Anno Domini 774

A mysterious source of radiation was captured in tree rings sometime from 774 to 775.  Scientists say it wasn't solar flares or supernovae; it's some mystery what it might have been.

I'd just like to note the entry from the Anglo-Saxon Chronicle for that year.
This year the Northumbrians banished their king, Alred, from York at Easter-tide; and chose Ethelred, the son of Mull, for their lord, who reigned four winters. This year also appeared in the heavens a red crucifix, after sunset; the Mercians and the men of Kent fought at Otford; and wonderful serpents were seen in the land of the South-Saxons.
Now, the Anglo-Saxon Chronicle is a pretty sober document.  Most of the entries were made by monks, recording the chief events of the year.  However, once in a while one does get a surprising claim -- for example, see the entry for the year A.D. 793, the year the Vikings first appeared in England and plundered the holy island of Lindisfarne.

Still, in spite of the occasional entry that contemporary readers are inclined to reject, it's generally a reliable source for information.  If they say a red crucifix appeared in the heavens that year, I'd be inclined to consider that as a possible physical description of whatever it is that caused the strangeness in the tree rings.


james said...

The phenomena for 774 and 793 sound roughly similar in kind, especially if they had different reporters. Part of the 793 display is plainly aurora, possibly all of it.

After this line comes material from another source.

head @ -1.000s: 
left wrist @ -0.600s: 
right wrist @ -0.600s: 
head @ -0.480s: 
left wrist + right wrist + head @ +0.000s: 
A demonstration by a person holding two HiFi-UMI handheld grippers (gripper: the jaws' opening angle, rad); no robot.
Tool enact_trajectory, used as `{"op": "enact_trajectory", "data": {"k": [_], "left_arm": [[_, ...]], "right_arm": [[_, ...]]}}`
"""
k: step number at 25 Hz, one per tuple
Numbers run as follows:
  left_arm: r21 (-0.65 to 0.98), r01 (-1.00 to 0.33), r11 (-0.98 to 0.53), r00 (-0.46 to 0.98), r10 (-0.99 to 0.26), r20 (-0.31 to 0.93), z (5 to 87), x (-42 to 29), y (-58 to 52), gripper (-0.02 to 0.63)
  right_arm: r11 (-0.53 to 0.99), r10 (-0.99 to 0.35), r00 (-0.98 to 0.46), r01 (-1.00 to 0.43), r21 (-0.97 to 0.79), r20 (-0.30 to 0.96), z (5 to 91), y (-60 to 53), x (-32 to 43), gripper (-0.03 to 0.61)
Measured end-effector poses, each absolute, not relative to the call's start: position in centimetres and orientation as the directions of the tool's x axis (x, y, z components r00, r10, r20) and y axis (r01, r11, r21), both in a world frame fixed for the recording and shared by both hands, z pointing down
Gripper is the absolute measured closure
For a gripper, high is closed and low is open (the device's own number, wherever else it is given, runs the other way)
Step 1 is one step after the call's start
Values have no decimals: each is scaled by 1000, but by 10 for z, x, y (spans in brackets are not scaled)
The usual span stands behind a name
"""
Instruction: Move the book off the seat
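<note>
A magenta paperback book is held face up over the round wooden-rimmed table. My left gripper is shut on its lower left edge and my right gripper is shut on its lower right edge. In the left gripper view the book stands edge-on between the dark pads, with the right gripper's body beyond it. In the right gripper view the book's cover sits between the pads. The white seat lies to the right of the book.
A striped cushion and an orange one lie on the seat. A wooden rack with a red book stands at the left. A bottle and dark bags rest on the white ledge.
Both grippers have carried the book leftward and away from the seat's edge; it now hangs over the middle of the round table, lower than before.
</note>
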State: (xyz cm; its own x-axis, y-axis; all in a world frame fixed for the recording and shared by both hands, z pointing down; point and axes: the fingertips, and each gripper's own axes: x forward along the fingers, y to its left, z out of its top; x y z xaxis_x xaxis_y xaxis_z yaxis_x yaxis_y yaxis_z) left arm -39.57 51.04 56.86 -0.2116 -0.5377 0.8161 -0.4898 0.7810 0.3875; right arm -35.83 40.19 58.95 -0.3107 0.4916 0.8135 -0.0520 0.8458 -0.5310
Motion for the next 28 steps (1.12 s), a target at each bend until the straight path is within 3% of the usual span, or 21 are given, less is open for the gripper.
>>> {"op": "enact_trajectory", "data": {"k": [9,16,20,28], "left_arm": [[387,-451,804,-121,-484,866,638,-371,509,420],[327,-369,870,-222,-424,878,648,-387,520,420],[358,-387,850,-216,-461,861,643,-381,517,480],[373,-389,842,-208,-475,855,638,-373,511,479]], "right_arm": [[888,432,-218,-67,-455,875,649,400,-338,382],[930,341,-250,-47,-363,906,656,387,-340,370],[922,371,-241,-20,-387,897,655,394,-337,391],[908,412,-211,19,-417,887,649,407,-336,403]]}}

For some reason I only get the abstract, which says 12% rather than 1.2% and doesn't include their reasons why this isn't a solar flare. If they're using historical searches, then I think you found a reason for it to be a flare. Or something more dramatic and extra-solar. I wonder if the big flare of the last century was associated with an uptick in C14.

Bob said...

It's just possible that the output from a pulsar or black hole glanced our way for a little while. I think that might cause the high atmosphere ionization one needs for red crosses and serpents.

And a huge uptick in carbon 14.

MikeD said...

The "wonderous serpents" made me think of auroras as well. "Red crucifix" sounded more like a nova type event, but I really wish they had sketched it.

Anonymous said...

Hmmm, what do the Chinese records say? They are the written record for a lot of other astronomical events.


bthun said...

Auroras sound reasonable to me...

But maybe *queues up Twilight Zone musice* we should ask that hair fellow on the [anything but] History Channel.